Exercise brief
Should the listing contain images, exclude them; give the rest again exactly.

BEGIN Provided material

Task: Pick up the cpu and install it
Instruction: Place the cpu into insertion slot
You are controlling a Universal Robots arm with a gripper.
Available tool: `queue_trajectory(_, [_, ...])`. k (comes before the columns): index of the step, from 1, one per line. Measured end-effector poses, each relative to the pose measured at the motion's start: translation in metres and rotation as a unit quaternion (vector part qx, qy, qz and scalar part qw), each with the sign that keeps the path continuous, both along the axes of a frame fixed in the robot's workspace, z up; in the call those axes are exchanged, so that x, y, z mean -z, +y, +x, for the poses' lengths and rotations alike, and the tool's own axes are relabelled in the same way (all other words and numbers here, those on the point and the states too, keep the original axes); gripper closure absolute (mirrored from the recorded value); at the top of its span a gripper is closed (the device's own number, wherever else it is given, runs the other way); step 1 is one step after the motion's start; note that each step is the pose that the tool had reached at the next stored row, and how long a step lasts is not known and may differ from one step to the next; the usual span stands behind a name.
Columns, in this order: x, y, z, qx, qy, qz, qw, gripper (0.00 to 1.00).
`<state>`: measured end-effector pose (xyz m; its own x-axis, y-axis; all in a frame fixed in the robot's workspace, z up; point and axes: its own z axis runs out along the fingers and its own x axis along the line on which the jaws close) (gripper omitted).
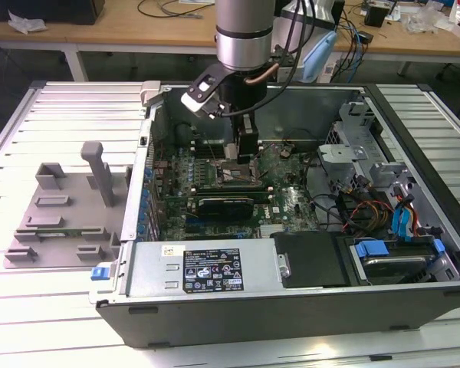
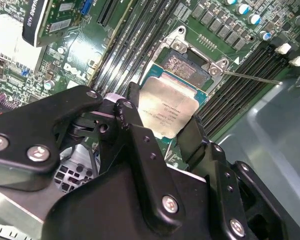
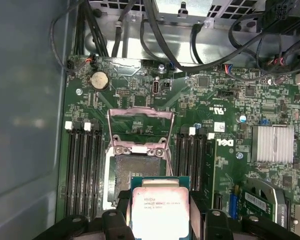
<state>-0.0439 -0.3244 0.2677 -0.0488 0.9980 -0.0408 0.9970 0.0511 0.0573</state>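
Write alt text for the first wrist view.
The claw grips the cpu by two opposite edges, partly over the open socket on a green motherboard. The socket's metal cover plate stands flipped open, and memory slots run along both sides of the socket.

- We see an open computer case [image 1: 307, 307] on the slatted surface [image 1: 61, 115]
- Grey fixture blocks [image 1: 57, 218] lie beside it, on the exterior view's left
- Its motherboard [image 3: 225, 165] carries a heatsink [image 3: 273, 143]
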Motion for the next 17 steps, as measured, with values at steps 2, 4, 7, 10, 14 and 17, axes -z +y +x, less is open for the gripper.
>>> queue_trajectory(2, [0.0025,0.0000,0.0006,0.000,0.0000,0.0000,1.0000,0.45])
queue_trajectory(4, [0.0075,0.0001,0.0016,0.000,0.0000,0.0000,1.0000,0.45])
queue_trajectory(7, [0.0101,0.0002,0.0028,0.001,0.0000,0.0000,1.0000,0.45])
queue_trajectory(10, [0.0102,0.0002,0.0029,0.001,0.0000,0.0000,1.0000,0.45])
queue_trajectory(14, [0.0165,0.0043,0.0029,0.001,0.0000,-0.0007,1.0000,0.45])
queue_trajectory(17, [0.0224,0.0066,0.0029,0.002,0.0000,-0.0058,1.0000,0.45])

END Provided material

Written solution
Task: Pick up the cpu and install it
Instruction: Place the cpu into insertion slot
You are controlling a Universal Robots arm with a gripper.
Available tool: `queue_trajectory(_, [_, ...])`. k (comes before the columns): index of the step, from 1, one per line. Measured end-effector poses, each relative to the pose measured at the motion's start: translation in metres and rotation as a unit quaternion (vector part qx, qy, qz and scalar part qw), each with the sign that keeps the path continuous, both along the axes of a frame fixed in the robot's workspace, z up; in the call those axes are exchanged, so that x, y, z mean -z, +y, +x, for the poses' lengths and rotations alike, and the tool's own axes are relabelled in the same way (all other words and numbers here, those on the point and the states too, keep the original axes); gripper closure absolute (mirrored from the recorded value); at the top of its span a gripper is closed (the device's own number, wherever else it is given, runs the other way); step 1 is one step after the motion's start; note that each step is the pose that the tool had reached at the next stored row, and how long a step lasts is not known and may differ from one step to the next; the usual span stands behind a name.
Columns, in this order: x, y, z, qx, qy, qz, qw, gripper (0.00 to 1.00).
`<state>`: measured end-effector pose (xyz m; its own x-axis, y-axis; all in a frame fixed in the robot's workspace, z up; point and axes: its own z axis runs out along the fingers and its own x axis along the line on which the jaws close) (gripper omitted).
<state>-0.0439 -0.3244 0.2677 -0.0488 0.9980 -0.0408 0.9970 0.0511 0.0573</state>
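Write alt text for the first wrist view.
The claw grips the cpu by two opposite edges, partly over the open socket on a green motherboard. The socket's metal cover plate stands flipped open, and memory slots run along both sides of the socket.

- We see an open computer case [image 1: 307, 307] on the slatted surface [image 1: 61, 115]
- Grey fixture blocks [image 1: 57, 218] lie beside it, on the exterior view's left
- Its motherboard [image 3: 225, 165] carries a heatsink [image 3: 273, 143]
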Motion for the next 17 steps, as measured, with values at steps 2, 4, 7, 10, 14 and 17, axes -z +y +x, less is open for the gripper.
>>> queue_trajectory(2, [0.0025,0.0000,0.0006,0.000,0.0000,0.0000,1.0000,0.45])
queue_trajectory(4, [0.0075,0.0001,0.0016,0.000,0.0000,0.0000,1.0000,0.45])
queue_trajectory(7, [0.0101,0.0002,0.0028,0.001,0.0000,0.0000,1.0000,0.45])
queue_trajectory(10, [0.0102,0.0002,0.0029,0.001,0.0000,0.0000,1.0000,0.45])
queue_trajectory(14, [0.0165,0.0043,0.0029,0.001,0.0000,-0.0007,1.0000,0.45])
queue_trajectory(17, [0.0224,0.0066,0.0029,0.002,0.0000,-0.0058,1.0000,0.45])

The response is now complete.